> WHAT THE TASK REQUIRES: Count lines, not occurrences: report how many lines in the records hold the string "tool", and nothing else.

> THE INPUT:
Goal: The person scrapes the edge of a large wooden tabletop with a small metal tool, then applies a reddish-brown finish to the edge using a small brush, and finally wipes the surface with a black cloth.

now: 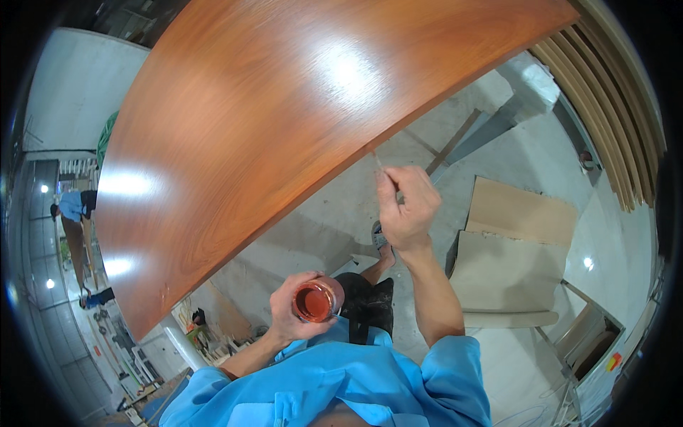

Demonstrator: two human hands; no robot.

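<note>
A large glossy reddish-brown wood-grain panel [249, 135] spans the upper left, its long edge slanting across in front of me. My right hand [411, 206] is closed in a pinch on a thin brush [378, 159], whose tip meets or nearly meets that edge. Low in front of my body, my left hand [286, 313] wraps round a small open jar [313, 302] with red-brown paint inside. Paint also smears the jar's rim. The bristles are too small to make out clearly.
Flattened cardboard [516, 263] lies on the floor to the right. Long brown boards [605, 107] are stacked at the far right, near a plastic-wrapped bundle [530, 82]. A metal frame [594, 334] stands lower right. At the far left is another person [73, 206].
</note>
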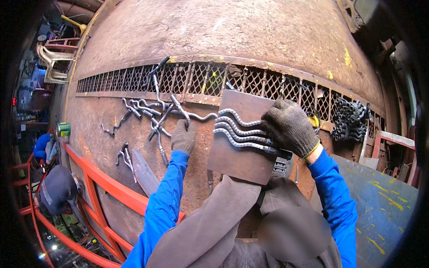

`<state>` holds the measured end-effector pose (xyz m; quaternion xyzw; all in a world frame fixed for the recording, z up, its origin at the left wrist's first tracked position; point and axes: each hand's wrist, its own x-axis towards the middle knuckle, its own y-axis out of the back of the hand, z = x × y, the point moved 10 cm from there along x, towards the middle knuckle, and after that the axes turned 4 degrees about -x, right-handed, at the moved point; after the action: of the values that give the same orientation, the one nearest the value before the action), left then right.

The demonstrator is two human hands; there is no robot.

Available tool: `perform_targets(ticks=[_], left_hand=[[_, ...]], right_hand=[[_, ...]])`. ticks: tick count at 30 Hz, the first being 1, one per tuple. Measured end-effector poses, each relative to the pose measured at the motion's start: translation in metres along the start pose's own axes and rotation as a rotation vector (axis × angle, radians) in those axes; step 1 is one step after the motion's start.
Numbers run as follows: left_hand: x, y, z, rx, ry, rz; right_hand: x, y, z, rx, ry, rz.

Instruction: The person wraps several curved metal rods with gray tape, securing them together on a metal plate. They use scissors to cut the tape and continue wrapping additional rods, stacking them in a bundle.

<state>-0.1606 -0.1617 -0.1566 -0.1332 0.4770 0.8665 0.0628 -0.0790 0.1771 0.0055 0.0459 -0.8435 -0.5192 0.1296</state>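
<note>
My left hand, in a dark knit glove, is closed around the lower end of a bent metal rod at the edge of a loose pile. More wavy rods lie scattered to its left and beyond it. Several ribbed, wavy rods rest side by side on a flat brown plate over my lap. My right hand, also gloved, is curled over their right ends, holding them against the plate. Its fingertips are partly hidden.
A mesh grating crosses the rusty metal surface ahead. Stacked dark rods stand at the right. An orange-red rail runs along my left, with a person in a dark cap beyond it. A green can sits near the rail.
</note>
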Motion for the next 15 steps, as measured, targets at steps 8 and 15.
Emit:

> RESPONSE AREA: 2